Llevaba unos minutos adornando el cielo cuando escuchó un silbato.
No le dio importancia.
Pensó que se trataba de algún partido de fútbol.
El silbato volvió a sonar.
Esta vez más fuerte.
Abajo, junto a la carretera, un inspector municipal agitaba los brazos.
—¡Oiga!
El arcoíris miró hacia los cerros.
No vio a nadie.
—¡Oiga usted!
—¿Yo?
—Sí, usted.
—¿Qué pasa?
—¿Tiene permiso?
El arcoíris se quedó inmóvil.
—¿Permiso para qué?
—Para aparecer.
—Soy un arcoíris.
—Eso ya lo veremos.
El inspector abrió una libreta.
—Nombre completo.
—Arcoíris.
—¿Solo arcoíris?
—Sí.
—Necesito nombres y apellidos.
—Llevo existiendo desde antes que los apellidos.
El funcionario anotó algo.
—Queda registrado como «Arcoíris sin datos completos».
Luego levantó la vista.
—¿Cuántos colores tiene?
—Siete.
—Muéstrelos.
—Están a la vista.
El inspector comenzó a contar.
—Rojo.
—Sí.
—Naranja.
—Sí.
—Amarillo.
—Sí.
—Verde.
—Sí.
—Azul.
—Sí.
—Violeta.
—Sí.
Guardó silencio unos segundos.
Después frunció el ceño.
—Aquí falta uno.
—No falta ninguno.
—Solo cuento seis.
—Porque desde ahí no se ve bien el índigo.
—Entonces no está visible.
—Claro que está visible.
—Yo no lo veo.
—Ese es otro problema.
El inspector escribió algo en la libreta.
—Observación: posible ausencia de índigo.
El arcoíris comenzó a perder la paciencia.
—Llevo siglos apareciendo sobre montañas, lagunas y volcanes.
—¿Y tiene autorización?
—Nunca me la habían pedido.
—Los tiempos cambian.
El funcionario sacó otro formulario.
—También necesito un estudio de impacto visual.
—¿Impacto visual?
—Sí.
—Soy un arcoíris.
—Justamente por eso.
—¿Y qué impacto causo?
—Eso debe determinarlo un técnico.
En ese momento apareció otro funcionario.

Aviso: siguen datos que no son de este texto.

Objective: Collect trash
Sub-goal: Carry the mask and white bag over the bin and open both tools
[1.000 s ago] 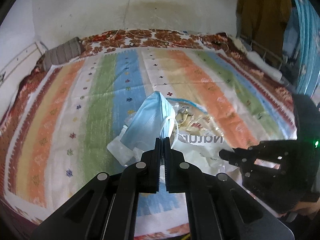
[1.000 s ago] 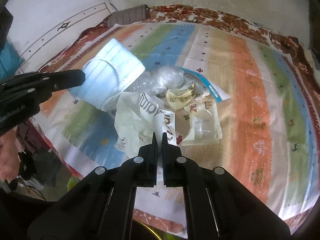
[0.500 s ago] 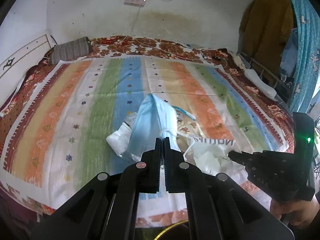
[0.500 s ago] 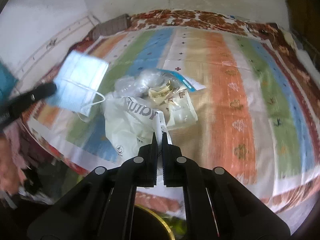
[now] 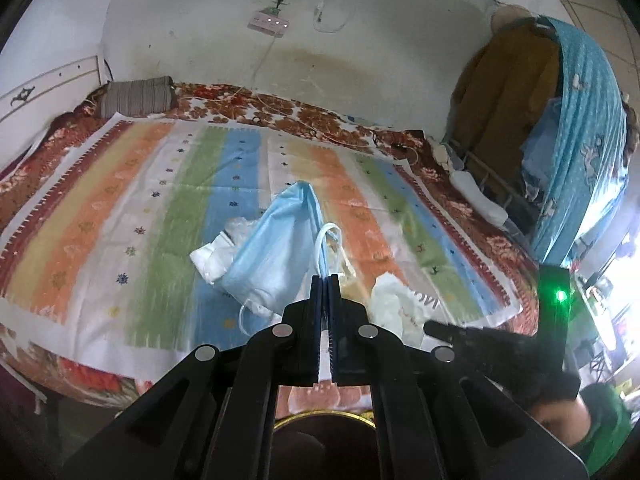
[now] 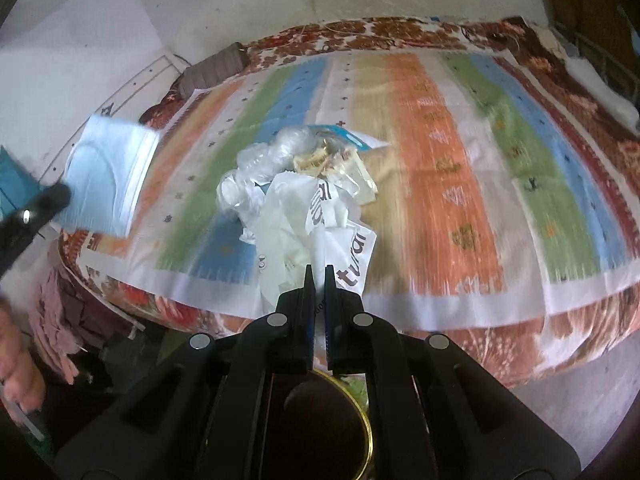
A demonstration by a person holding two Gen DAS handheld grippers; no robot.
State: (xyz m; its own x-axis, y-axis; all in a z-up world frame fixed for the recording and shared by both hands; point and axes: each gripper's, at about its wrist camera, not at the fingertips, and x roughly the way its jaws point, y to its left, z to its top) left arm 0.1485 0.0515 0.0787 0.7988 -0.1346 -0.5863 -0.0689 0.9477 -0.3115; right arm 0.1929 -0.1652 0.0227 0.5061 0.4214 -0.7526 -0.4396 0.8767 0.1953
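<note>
Left gripper (image 5: 328,280) pinches face mask (image 5: 272,256) hanging just ahead.

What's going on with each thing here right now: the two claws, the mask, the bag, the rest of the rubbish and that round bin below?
Left gripper: shut on the mask's ear loop.
Face mask: lifted, hanging clear of the bed.
Right gripper: shut on the white bag.
White plastic bag: crumpled, partly lifted.
Clear wrappers: lying loose on the striped bedspread.
Bin: open, below the grippers; contents unclear.
</note>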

Traía una carpeta bajo el brazo.
—¿Qué tenemos?
—Un arcoíris sin permiso.
El recién llegado levantó la cabeza.
—¿Completo?
—Hay dudas sobre el índigo.
El segundo inspector observó unos segundos.
—Yo sí lo veo.
—¿Seguro?
—Más o menos.
—Entonces quedará pendiente de verificación.
El arcoíris suspiró.
Aquello parecía no tener fin.
Los funcionarios continuaron discutiendo.
Que si el color estaba.
Que si no estaba.
Que si debía presentar planos.
Que si necesitaba una inspección técnica.
Que si correspondía una tasa administrativa.
Cuando terminaron de debatir, levantaron la vista.
El arcoíris ya no estaba.
Había desaparecido.
—Se fue —dijo uno.
—Sin concluir el trámite.
—Eso complica las cosas.
—¿Qué hacemos ahora?
El más veterano cerró la carpeta.
—Lo de siempre.
—¿Qué?
—Esperar a que vuelva a llover.
Desde entonces, cada vez que sale el arcoíris, mira discretamente a su alrededor, por si algún inspector anda haciendo controles.